Page MenuHomeFreeBSD

vmm: Fix HLT loop while vcpu has requested virtual interrupts
ClosedPublic

Authored by gusev.vitaliy_gmail.com on Apr 17 2023, 5:19 PM.
Tags
Referenced Files
Unknown Object (File)
Sat, Sep 23, 6:28 PM
Unknown Object (File)
Sat, Sep 2, 7:26 PM
Unknown Object (File)
Aug 15 2023, 3:06 PM
Unknown Object (File)
Aug 14 2023, 5:23 PM
Unknown Object (File)
Aug 14 2023, 8:01 AM
Unknown Object (File)
Jun 24 2023, 4:29 AM
Unknown Object (File)
May 23 2023, 8:34 PM
Unknown Object (File)
May 13 2023, 11:47 PM

Details

Summary

We have seen stuck of Linux VMs (kernel 5.4, 5.15, 6.x) with messages in Linux's dmesg:

  1. BUG: workqueue lockup - pool cpus=1 node=0 flags=0x0 nice=0 stuck for 37s!
  2. watchdog: BUG: soft lockup - CPU#3 stuck for 26s! [kworker/3:3:2090493]
  3. rcu: INFO: rcu_sched detected stalls on CPUs/tasks:

Physical CPUs are Intel(R) Xeon(R) Gold 6248R and have enabled "Virtual Interrupt Delivery" and "Process posted interrupts" features.

Investigation shown that vmx_pending_intr returns 0 even if vmexit->u.hlt.intr_status was 0xfe, 0xfd, ... and per_desc->pending was 1.

Function vmx_inject_pir has mention about situation when 'pending' is 1 and zero pirval-s:

* It is possible for pirval to be 0 here, even though the                                                                                                          
* pending bit has been set.
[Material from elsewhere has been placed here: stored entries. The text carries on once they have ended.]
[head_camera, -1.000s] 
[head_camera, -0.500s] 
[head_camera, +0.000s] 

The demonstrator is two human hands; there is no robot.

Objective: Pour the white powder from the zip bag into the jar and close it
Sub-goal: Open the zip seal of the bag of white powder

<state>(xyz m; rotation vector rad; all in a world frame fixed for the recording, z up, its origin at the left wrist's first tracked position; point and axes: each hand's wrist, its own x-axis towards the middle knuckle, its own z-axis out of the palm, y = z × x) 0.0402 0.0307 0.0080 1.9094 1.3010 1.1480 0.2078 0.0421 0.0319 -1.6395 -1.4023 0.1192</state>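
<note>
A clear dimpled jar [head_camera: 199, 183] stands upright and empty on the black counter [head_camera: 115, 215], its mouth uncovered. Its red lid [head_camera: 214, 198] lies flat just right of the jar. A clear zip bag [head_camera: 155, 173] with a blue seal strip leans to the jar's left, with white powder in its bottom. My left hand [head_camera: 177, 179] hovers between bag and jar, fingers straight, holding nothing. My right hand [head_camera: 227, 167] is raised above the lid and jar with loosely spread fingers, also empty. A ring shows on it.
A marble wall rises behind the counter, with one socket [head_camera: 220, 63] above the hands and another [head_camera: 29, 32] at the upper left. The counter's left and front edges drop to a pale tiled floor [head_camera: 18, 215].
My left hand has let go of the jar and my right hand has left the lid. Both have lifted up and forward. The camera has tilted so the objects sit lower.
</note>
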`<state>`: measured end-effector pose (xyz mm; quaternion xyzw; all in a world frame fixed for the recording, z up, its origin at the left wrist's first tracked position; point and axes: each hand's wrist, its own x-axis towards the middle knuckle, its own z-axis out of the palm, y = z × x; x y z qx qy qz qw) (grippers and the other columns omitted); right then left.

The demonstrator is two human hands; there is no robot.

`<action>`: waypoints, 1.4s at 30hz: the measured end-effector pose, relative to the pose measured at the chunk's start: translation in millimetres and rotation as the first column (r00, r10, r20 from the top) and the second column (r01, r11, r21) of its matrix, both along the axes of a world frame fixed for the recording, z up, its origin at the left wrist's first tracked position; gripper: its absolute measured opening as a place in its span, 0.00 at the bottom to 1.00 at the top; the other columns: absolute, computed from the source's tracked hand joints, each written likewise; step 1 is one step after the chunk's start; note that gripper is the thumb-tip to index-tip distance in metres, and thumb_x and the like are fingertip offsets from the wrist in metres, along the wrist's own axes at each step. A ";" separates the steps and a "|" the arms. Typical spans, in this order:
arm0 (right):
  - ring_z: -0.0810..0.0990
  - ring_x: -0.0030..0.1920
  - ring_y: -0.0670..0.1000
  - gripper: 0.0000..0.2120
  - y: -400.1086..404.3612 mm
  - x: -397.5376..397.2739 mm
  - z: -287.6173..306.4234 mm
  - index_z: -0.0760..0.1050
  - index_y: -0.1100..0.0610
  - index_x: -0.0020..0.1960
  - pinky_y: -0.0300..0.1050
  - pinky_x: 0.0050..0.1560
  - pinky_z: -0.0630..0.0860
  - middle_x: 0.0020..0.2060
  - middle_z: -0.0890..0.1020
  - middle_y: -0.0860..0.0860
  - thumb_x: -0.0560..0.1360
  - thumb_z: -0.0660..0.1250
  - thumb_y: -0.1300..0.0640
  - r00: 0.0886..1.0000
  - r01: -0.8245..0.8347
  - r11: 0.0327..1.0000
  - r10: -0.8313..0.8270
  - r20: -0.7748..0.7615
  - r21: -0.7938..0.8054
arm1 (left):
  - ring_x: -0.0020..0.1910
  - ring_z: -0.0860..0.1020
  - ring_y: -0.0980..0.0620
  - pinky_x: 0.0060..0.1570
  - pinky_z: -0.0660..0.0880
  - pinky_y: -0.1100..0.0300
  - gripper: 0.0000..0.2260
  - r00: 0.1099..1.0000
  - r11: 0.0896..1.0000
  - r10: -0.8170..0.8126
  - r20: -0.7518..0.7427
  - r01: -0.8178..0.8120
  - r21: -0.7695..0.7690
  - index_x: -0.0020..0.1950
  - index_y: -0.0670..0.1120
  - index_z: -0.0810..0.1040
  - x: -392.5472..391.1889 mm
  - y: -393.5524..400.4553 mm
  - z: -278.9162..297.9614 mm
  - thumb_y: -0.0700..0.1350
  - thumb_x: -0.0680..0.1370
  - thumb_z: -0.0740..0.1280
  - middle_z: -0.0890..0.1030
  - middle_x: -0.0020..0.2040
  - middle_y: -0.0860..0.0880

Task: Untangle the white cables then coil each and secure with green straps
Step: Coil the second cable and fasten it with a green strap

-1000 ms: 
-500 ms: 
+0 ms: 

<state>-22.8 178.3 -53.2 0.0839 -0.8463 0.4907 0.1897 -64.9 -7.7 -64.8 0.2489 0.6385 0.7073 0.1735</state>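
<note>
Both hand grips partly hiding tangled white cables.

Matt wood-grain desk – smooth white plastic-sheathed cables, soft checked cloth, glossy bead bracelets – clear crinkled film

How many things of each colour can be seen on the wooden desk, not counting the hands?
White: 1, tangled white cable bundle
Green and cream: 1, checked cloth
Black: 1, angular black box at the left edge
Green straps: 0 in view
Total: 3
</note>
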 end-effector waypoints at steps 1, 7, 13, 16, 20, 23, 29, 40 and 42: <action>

The scenario is:

Correct initial fix "02cc877968bbcd57695035c67114a67427f54549 Recognize a pending virtual interrupt while emulating the halt instruction" for all cases: pending is 0 and pending is 1.

Possible issue is also mentioned here: debian-vm-freezes-after-several-hours

Sponsored by: vStack

Test Plan

Check several types of VM: Linux, Windows, FreeBSD.

Verify that VM has idle time, verify that Linux VMs (RHEL9, OEL9, etc.) don't have lockups and RCU stalls anymore.

Diff Detail

Repository
rG FreeBSD src repository
Lint
Lint Not Applicable
Unit
Tests Not Applicable

Event Timeline

This revision is now accepted and ready to land.Apr 18 2023, 6:11 AM

@jhb @markj Could you look at it? This fix potentially could be added to 13.2 .

What exactly is the problematic scenario? How do we end up with a pending, undelivered interrupt after a vmexit? Presumably the guest must have enabled interrupts before executing HLT.

The change itself seems reasonable to me, but I'd like to understand it better.

sys/amd64/vmm/intel/vmx.c
3785

This is section 30.2.1 now.

What exactly is the problematic scenario? How do we end up with a pending, undelivered interrupt after a vmexit? Presumably the guest must have enabled interrupts before executing HLT.

The change itself seems reasonable to me, but I'd like to understand it better.

Look at the vmx.c L4016
It has good explanation how it can occur. One more example could be w/o involving posted-interrupt due to async changes between pending and pir[]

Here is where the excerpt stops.